WHAT THE TASK REQUIRES: Below are records. Return each one exactly as written.

TASK INPUT:
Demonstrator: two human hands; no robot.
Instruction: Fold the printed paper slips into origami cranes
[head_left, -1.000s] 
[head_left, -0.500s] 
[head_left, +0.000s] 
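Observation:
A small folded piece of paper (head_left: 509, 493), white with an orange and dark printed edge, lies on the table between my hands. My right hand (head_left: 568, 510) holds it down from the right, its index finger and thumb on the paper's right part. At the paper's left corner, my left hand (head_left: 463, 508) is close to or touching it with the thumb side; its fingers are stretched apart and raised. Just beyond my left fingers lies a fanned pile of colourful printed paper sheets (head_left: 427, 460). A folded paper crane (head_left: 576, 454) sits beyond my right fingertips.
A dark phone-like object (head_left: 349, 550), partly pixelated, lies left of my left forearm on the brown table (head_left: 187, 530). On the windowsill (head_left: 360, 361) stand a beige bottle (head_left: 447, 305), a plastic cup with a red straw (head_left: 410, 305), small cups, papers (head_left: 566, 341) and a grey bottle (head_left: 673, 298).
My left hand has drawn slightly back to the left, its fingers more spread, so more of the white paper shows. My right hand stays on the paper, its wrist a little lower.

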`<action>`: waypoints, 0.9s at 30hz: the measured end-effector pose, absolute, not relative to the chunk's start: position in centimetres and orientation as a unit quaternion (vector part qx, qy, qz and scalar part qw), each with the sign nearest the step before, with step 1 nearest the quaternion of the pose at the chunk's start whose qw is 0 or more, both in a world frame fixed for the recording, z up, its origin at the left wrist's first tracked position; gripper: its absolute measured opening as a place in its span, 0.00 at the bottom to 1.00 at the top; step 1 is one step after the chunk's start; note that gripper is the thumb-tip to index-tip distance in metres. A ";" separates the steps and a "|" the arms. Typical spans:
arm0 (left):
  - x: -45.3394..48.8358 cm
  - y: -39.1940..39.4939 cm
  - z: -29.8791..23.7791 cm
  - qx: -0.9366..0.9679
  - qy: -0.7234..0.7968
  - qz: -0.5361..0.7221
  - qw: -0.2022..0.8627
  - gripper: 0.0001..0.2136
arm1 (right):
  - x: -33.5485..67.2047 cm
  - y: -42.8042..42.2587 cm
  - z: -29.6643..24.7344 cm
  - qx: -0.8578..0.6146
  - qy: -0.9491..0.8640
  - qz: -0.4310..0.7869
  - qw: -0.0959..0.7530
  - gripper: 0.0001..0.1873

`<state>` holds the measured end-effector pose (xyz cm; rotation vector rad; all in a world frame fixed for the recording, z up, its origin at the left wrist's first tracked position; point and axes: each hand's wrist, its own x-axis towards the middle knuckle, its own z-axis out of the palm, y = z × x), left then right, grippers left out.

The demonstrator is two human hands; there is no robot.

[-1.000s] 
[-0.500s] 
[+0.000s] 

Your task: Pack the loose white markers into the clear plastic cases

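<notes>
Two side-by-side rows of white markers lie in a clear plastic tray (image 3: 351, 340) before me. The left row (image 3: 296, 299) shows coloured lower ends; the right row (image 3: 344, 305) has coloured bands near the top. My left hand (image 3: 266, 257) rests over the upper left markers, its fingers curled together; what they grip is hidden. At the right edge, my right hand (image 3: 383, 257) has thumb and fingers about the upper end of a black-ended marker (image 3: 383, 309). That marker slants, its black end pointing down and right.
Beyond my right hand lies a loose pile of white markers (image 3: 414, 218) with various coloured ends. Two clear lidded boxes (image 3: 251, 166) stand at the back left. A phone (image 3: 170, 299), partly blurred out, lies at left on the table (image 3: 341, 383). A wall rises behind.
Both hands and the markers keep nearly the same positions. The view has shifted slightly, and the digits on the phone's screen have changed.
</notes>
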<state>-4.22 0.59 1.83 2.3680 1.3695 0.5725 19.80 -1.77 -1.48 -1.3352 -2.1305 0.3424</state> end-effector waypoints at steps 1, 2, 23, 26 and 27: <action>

EXPECTED ANSWER:
Demonstrator: two human hands; no robot.
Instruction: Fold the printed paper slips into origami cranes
[head_left, -1.000s] 
[head_left, -0.500s] 
[head_left, +0.000s] 
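Observation:
A small folded piece of paper (head_left: 509, 493), white with an orange and dark printed edge, lies on the table between my hands. My right hand (head_left: 568, 510) holds it down from the right, its index finger and thumb on the paper's right part. At the paper's left corner, my left hand (head_left: 463, 508) is close to or touching it with the thumb side; its fingers are stretched apart and raised. Just beyond my left fingers lies a fanned pile of colourful printed paper sheets (head_left: 427, 460). A folded paper crane (head_left: 576, 454) sits beyond my right fingertips.
A dark phone-like object (head_left: 349, 550), partly pixelated, lies left of my left forearm on the brown table (head_left: 187, 530). On the windowsill (head_left: 360, 361) stand a beige bottle (head_left: 447, 305), a plastic cup with a red straw (head_left: 410, 305), small cups, papers (head_left: 566, 341) and a grey bottle (head_left: 673, 298).
My left hand has drawn slightly back to the left, its fingers more spread, so more of the white paper shows. My right hand stays on the paper, its wrist a little lower.
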
`<action>`: waypoints, 0.9s at 30hz: the measured end-effector pose, absolute, not relative to the chunk's start: position in centimetres and orientation as a unit quaternion (vector part qx, qy, qz and scalar part qw), each with the sign nearest the step before, with step 1 nearest the quaternion of the pose at the chunk's start whose qw is 0 or more, both in a world frame fixed for the recording, z up, its origin at the left wrist's first tracked position; gripper: its absolute measured opening as a place in its span, 0.00 at the bottom to 1.00 at the top; step 1 is one step after the chunk's start; note that gripper is the thumb-tip to index-tip distance in metres. A ";" separates the steps and a "|" the arms. Typical spans:
arm0 (left):
  - x: -45.3394..48.8358 cm
  - y: -39.1940..39.4939 cm
  - z: -29.8791..23.7791 cm
  - qx: -0.9366..0.9679
  - qy: -0.7234..0.7968
  - qz: -0.5361..0.7221
  - qw: -0.2022..0.8627
  - gripper: 0.0001..0.2136
arm1 (right):
  - x: -33.5485..67.2047 cm
  - y: -42.8042..42.2587 cm
  - z: -29.6643..24.7344 cm
  - qx: -0.8578..0.6146
  - qy: -0.9491..0.8640
  - qz: -0.4310..0.7869
  - qw: -0.0959..0.7530
  - gripper: 0.0001..0.1873

`<state>` holds the measured end-effector pose (xyz cm; rotation vector rad; all in a world frame fixed for the recording, z up, its origin at the left wrist's first tracked position; point and axes: each hand's wrist, its own x-axis towards the middle knuckle, its own z-axis out of the palm, y = z × x), left then right, grippers left out.

The demonstrator is two human hands; there is no robot.

[-1.000s] 
[-0.500s] 
[+0.000s] 

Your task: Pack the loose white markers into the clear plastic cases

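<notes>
Two side-by-side rows of white markers lie in a clear plastic tray (image 3: 351, 340) before me. The left row (image 3: 296, 299) shows coloured lower ends; the right row (image 3: 344, 305) has coloured bands near the top. My left hand (image 3: 266, 257) rests over the upper left markers, its fingers curled together; what they grip is hidden. At the right edge, my right hand (image 3: 383, 257) has thumb and fingers about the upper end of a black-ended marker (image 3: 383, 309). That marker slants, its black end pointing down and right.
Beyond my right hand lies a loose pile of white markers (image 3: 414, 218) with various coloured ends. Two clear lidded boxes (image 3: 251, 166) stand at the back left. A phone (image 3: 170, 299), partly blurred out, lies at left on the table (image 3: 341, 383). A wall rises behind.
Both hands and the markers keep nearly the same positions. The view has shifted slightly, and the digits on the phone's screen have changed.
</notes>
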<state>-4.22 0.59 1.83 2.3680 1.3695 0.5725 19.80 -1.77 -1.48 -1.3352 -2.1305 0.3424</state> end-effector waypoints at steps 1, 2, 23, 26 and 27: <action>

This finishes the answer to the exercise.